McCaskill, won all of the counties six years ago and every one except Franklin in 2006. The incumbent senator, though, has lost much of her support in this year’s elections.

“I think it (the region) is essential for her re-election, and if he’s got a hope to take her out, he’s got to win these areas that can be 60 percent Democrat or 60 percent Republican,” said Rep. Kevin Engler, R-Farmington, adding: “Claire’s got a much better ground game, and unless he picks it up, he’s going to have a difficult time just winning it by doing TV ads.”

McCaskill won Jefferson County by 10 percentage points in 2006 and by 14 percentage points in 2012, in a race where she was helped by mistakes made by her Republican opponent, Todd Akin. Republican Mitt Romney won the county in 2012 and President Donald Trump took nearly two-thirds of the county vote in 2016. However, U.S. Sen. Roy Blunt, a Republican, garnered only about 50 percent of the county’s vote in 2016.

Dave Robertson, political scientist at the University of Missouri-St. Louis, said Trump winning two-thirds of the vote “has to be of great concern” to McCaskill, “who needs to have votes in Jefferson County.”

Blunt’s winning only 50 percent in Jefferson County in 2016 indicates the county’s voters assess each race independently, said Stephen Webber, chairman of the Missouri Democratic Party.

“In an area where everybody votes all one ticket or all the other, the question is, ‘How many people show up to vote?'” Webber said. “In an area like Jefferson County, where people go back and forth between Democrat and Republican, there’s just a lot of opportunity for persuasion.”

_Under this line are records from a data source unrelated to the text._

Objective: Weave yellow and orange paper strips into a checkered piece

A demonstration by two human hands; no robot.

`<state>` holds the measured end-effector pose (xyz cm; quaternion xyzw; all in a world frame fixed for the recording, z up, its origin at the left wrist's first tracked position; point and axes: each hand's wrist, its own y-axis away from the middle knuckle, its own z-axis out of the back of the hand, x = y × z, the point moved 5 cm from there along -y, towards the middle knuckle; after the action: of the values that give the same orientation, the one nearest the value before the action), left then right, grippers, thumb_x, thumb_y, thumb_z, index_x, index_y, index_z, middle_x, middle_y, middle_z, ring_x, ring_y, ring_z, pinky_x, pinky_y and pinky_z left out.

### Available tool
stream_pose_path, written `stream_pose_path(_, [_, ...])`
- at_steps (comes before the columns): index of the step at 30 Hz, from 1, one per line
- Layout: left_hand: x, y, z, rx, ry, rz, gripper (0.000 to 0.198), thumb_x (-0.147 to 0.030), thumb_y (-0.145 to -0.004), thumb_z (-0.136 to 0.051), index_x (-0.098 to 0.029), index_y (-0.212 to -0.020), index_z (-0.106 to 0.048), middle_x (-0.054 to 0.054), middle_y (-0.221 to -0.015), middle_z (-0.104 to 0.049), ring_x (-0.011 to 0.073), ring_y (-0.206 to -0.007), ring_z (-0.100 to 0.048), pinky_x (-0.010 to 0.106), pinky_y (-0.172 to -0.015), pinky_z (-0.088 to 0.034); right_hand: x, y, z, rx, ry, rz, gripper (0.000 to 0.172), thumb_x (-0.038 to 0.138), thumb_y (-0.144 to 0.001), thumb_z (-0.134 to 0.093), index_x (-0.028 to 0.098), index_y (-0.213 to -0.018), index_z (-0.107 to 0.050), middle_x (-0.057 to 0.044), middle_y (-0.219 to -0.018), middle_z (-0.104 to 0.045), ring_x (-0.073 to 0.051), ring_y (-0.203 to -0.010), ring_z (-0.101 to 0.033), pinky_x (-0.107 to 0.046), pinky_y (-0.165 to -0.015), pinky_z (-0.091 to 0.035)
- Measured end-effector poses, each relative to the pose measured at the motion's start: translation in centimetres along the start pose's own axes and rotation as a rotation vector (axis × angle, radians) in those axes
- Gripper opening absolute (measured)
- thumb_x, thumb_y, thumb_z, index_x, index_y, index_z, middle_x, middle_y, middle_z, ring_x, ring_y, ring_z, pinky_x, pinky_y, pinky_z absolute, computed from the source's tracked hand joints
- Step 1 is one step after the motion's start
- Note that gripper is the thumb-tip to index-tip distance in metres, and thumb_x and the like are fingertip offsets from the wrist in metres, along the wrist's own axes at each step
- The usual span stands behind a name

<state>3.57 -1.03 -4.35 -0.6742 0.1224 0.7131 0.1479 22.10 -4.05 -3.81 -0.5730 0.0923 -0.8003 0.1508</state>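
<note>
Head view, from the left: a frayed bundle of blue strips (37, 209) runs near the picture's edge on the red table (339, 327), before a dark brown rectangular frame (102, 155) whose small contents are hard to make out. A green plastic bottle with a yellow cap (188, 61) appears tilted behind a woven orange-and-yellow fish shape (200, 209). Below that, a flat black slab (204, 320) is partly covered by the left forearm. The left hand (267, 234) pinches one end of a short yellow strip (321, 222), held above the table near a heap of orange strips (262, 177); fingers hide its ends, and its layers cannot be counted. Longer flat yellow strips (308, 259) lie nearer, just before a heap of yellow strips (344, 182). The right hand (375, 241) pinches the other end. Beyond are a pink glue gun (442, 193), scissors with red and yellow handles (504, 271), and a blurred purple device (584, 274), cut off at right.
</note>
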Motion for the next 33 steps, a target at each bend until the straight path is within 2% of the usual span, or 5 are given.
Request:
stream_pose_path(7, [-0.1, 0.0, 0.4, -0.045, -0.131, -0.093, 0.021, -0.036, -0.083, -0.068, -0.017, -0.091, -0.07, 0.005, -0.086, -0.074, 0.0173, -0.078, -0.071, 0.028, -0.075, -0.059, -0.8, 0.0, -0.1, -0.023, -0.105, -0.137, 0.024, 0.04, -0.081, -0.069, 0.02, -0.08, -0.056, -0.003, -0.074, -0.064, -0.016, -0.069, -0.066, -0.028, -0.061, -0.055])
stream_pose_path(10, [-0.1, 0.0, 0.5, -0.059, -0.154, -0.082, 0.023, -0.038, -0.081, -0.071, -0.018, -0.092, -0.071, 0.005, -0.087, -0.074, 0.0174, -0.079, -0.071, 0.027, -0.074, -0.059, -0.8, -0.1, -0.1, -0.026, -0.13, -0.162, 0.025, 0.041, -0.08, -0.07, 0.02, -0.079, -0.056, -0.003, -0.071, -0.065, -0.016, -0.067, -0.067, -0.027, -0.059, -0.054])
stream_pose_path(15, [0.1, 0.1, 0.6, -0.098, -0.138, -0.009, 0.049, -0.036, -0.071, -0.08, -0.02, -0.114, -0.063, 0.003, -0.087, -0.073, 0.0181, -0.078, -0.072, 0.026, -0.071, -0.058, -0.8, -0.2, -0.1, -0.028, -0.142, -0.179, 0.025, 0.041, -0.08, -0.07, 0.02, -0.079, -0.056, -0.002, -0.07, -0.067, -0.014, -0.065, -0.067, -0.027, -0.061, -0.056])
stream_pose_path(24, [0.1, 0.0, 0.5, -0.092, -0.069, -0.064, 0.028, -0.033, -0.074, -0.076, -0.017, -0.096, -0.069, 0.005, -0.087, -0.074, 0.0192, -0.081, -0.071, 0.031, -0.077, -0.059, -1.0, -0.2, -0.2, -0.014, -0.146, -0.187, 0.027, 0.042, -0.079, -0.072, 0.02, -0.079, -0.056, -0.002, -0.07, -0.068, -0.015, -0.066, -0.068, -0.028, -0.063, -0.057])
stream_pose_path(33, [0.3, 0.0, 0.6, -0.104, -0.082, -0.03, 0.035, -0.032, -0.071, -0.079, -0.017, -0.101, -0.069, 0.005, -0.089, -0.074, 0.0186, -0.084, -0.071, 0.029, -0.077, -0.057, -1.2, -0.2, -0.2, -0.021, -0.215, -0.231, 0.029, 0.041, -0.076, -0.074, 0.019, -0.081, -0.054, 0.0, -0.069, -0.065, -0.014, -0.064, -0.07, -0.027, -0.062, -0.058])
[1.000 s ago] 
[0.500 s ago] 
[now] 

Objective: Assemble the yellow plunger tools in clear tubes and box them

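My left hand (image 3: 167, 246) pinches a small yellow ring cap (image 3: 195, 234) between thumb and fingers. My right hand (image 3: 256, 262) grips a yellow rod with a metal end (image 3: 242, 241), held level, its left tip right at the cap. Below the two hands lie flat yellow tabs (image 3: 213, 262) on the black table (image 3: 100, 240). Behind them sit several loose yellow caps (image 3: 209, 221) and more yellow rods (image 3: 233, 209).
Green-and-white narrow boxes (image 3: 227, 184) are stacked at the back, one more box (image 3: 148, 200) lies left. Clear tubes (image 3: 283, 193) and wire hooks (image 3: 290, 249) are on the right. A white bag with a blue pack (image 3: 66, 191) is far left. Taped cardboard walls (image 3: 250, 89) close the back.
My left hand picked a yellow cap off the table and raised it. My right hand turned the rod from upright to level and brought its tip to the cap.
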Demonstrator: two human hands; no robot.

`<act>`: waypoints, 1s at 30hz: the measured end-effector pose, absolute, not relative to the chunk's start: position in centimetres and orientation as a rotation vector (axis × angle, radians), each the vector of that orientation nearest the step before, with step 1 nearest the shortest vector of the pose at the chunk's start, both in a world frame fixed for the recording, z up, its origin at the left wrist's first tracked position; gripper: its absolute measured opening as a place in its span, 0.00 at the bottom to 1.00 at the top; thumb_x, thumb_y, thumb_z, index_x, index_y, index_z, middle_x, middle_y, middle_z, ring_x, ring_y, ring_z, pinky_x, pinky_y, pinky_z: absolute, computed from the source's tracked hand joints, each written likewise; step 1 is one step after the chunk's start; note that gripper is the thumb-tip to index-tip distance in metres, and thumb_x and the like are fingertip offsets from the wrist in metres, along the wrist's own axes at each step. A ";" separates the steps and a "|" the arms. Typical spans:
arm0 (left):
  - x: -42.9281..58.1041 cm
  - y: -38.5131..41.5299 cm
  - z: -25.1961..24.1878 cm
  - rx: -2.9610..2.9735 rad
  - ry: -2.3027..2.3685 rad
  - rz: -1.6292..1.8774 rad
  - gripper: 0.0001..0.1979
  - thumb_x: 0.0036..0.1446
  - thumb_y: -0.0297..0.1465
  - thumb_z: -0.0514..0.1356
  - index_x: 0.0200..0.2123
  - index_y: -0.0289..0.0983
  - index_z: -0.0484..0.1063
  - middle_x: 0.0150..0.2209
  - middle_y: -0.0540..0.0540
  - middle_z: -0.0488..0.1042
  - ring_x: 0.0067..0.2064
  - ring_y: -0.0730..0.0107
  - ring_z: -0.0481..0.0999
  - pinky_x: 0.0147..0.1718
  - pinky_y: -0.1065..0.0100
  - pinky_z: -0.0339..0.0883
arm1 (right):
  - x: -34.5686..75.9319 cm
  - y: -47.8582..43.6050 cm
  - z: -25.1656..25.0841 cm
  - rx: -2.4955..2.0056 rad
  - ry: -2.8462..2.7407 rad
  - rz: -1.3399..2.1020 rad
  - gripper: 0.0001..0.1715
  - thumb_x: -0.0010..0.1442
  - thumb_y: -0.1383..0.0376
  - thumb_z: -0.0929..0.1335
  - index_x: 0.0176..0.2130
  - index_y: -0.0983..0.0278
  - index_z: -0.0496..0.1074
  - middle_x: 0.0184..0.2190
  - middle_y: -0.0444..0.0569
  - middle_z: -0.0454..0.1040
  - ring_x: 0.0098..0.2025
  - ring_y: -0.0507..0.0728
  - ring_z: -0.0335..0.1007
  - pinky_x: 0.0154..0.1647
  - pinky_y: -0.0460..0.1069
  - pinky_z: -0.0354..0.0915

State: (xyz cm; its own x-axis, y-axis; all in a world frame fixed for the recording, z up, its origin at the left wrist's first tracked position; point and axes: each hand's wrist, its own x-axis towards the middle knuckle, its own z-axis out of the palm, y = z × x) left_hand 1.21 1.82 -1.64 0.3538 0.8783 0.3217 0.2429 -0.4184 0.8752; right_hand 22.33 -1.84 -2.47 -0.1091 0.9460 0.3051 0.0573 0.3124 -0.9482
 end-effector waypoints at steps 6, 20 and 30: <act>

That may be tough this year. McCaskill, after years of voting with extreme liberals in Washington but campaigning as a moderate back home, may have met her match in the young and enthusiastic Hawley who had no political experience prior to 2016.

The popular Attorney General has brought numerous high profile cases against Google and others and voters see him as “squeaky clean.” McCaskill, on the other hand, continues to defend herself and her husband against investigations by the state’s largest newspapers concerning fraud in her and her husband’s numerous lucrative businesses.